Masters of Car Design: Geschichte und Theorie des Automotive Design

Geschichte und Theorie des Automotive Design

Wann kann man von »Design« sprechen? Design als gestalterische Absicht hat es schon immer gegeben, aber das Design, dass ich meine, ist ein industrielles Design; es beruht auf Professionalisierung und Arbeitsteilung. 1847 wurde die erste »School of Design« in London gegründet. Dort bildete man spezialisierte Musterzeichner und Entwerfer aus, die nicht mehr gleichzeitig Handwerker und Hersteller ihrer entworfenen Gegenstände waren.

Das Auto war von seiner Erfindung um 1880 bis in die 1920er Jahre hinein ein Luxusgut und Kleinserienprodukt. Die Technik war in den ersten Jahrzehnten so dominant und die Anleihen an den Kutschbau so vorherrschend, dass für „Gestaltung“ kein Raum blieb. Erst die Großserienfertigung des Autos einerseits und die um 1928 entstehende Idee des komplett umformten Gegenstands (Streamline Design) führen zu einer Gestaltungsdoktrin, die das Design eines Produkts als unentbehrlich für sein Entstehen, seine Produktion und Vermarktung erkennen. 1928 beginnt Raymond Loewy seine Karriere als Industrial Designer. Im gleichen Jahr beschließt der Vorsitzende von General Motors, Alfred P. Sloane, den Aufbau einer Designabteilung mit Harley Earl als Chefgestalter. Erst ab da kann man von Automotive Design sprechen – die Entwürfe aus der Zeit davor waren Einzelstücke und Prototypen, während Industrial Design den Entwurf für die Großserie meint.

Meine Geschichte des Automobildesign beginnt mit Handarbeit als Vorstufe zur industriellen Produktion auf dem Fließband. Ich erwähne auch Designer, die in ihrem Berufsleben vielleicht nur ein oder zwei Automobile gestaltet haben, weil sie als Industrial Designer viele andere Dinge gestaltet haben. Lange hat man die Gestalter von Autos Stylisten genannt, um sie von den Designern anderer Objekte zu unterscheiden. Das hat allerdings den Nebeneffekt gehabt, dass »Styling« als minderwertig gegenüber dem »Design« angesehen wurde, weil die Stylisten beliebige, zumindest nicht notwendige, funktional begründete Formen erfanden, während der klassische Designer nach den Mottos „less is more“ und „form follows function“ vorging – angeblich. Styling galt in Europa lange als unanständig, ungefähr so, wie die Werbung lange als unanständig im Vergleich zum Grafikdesign gesehen wurde (ich spreche von den Jahren 1950 – 1980).
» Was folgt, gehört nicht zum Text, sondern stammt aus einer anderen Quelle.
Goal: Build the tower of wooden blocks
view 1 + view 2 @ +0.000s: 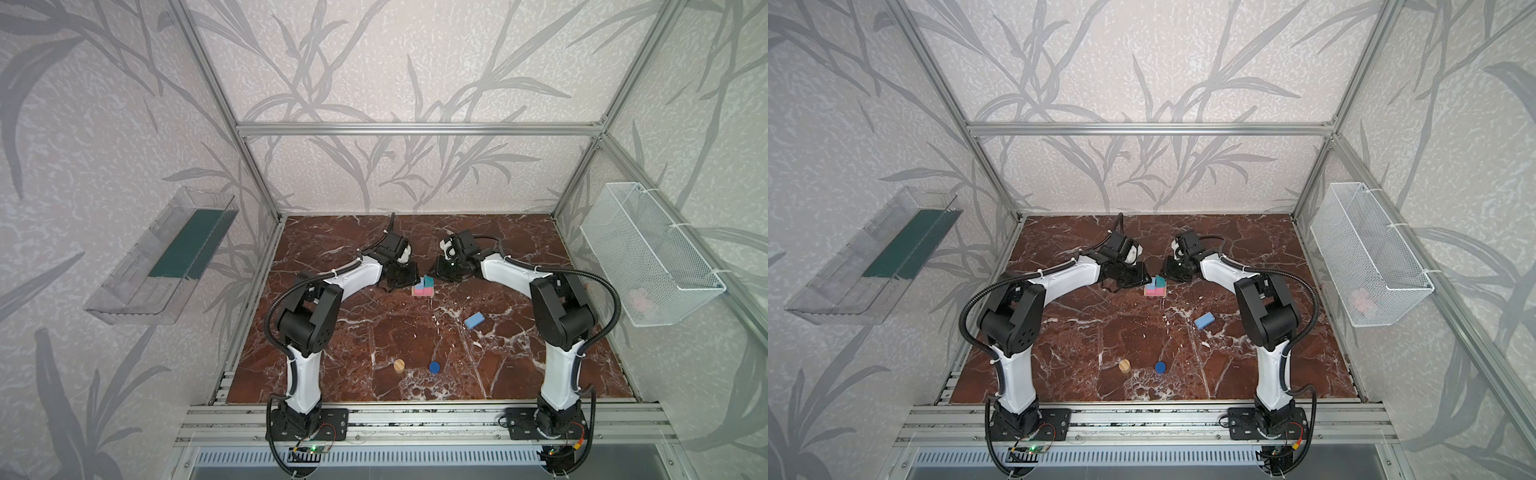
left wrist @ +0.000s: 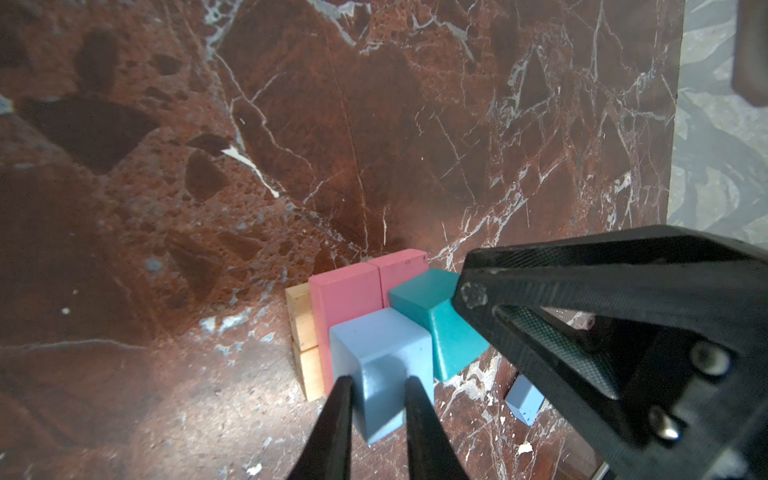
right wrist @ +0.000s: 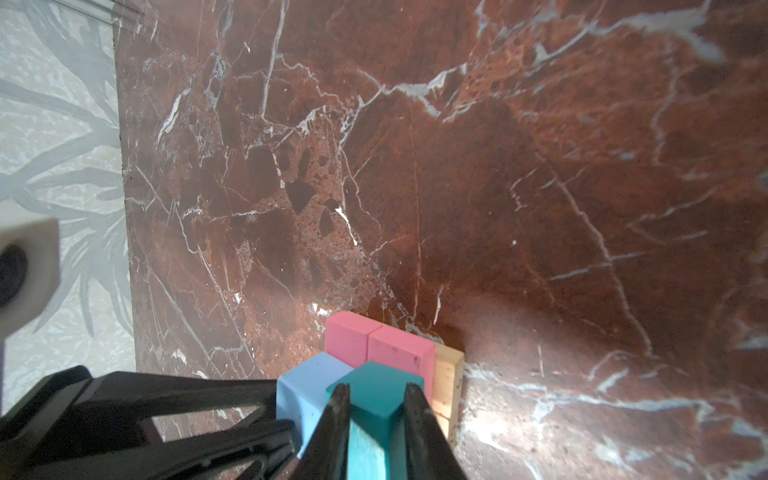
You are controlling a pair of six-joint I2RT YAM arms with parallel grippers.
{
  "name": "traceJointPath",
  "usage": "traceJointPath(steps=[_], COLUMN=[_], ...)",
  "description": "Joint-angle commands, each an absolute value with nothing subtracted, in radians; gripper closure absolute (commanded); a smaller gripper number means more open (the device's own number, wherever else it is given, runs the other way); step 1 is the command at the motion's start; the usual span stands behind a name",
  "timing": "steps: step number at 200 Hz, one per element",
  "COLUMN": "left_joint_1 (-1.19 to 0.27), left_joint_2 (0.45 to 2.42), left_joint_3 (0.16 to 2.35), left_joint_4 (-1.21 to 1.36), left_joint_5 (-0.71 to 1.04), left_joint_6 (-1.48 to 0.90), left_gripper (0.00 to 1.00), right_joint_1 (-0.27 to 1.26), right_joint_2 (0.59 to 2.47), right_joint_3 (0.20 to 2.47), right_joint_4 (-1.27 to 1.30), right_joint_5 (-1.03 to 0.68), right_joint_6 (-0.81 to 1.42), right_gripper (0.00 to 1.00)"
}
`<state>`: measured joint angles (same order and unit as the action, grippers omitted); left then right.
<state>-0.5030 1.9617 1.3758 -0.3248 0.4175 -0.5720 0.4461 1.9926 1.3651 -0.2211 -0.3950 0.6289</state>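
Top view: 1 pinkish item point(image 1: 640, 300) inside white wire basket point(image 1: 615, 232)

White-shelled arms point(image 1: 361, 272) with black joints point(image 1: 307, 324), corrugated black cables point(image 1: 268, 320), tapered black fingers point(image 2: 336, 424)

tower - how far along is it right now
Done: tan bars at the base, pink bars on them. In hand: the left gripper clamps a light blue block and the right gripper a teal cube, both on the pink layer. Left: the loose blue block, tan cylinder and dark blue cylinder lie apart on the table.
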Motion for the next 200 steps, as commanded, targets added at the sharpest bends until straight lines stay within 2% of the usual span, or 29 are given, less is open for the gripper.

Seit Jahren sammle ich Daten und Namen zur Geschichte des Automobildesigns. Design ist Teamarbeit und hierarchisch organisiert. Es gibt Stylisten, Designer, Heads, Leiter von Abteilungen, CEOs, Designdirektoren etc. So kommt es, dass ein Entwurf viele Väter hat und gleichzeitig, dass viele, die daran mitgewirkt haben, möglicherweise gar nicht erwähnt werden. Ich bitte für die nachfolgenden Artikel also um Nachsicht, wenn ich jemanden vergessen oder falsch zugeordnet haben sollte: work in progress. Im Moment habe ich ca. 200 Namen von Designern gesammelt, die zwischen 1928 und 1990 in der Automobilindustrie tätig waren und mit Serienmodellen oder veröffentlichten Prototypen in Zusammenhang gebracht werden können. Man ahnt, dass es vermutlich mindestens zehn Mal so viele Gestalter gegeben haben wird – gleichzeitig wird man sehen, dass die »Szene« in Europa zwischen 1950 und 1970 sehr überschaubar war, weil viele Hersteller gar keine eigene Designabteilung besaßen und die Entwürfe extern einkauften.